Problem description — Instruction for the data below: set down exactly the lines from the line with "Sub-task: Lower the" to the line with "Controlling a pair", inclusive, and no others.

Data shown —
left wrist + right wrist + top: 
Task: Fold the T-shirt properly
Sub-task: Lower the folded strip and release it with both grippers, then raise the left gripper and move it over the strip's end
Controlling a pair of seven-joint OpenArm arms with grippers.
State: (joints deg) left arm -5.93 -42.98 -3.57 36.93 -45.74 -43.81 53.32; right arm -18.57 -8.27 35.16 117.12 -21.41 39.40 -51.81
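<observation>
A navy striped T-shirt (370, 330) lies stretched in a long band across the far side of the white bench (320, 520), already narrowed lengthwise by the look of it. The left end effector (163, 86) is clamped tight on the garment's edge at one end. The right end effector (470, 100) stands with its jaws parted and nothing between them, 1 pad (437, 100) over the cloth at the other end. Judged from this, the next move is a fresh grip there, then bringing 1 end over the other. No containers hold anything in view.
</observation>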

Answer section —
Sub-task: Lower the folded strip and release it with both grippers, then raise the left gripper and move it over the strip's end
Controlling a pair of seven-joint OpenArm arms with grippers.

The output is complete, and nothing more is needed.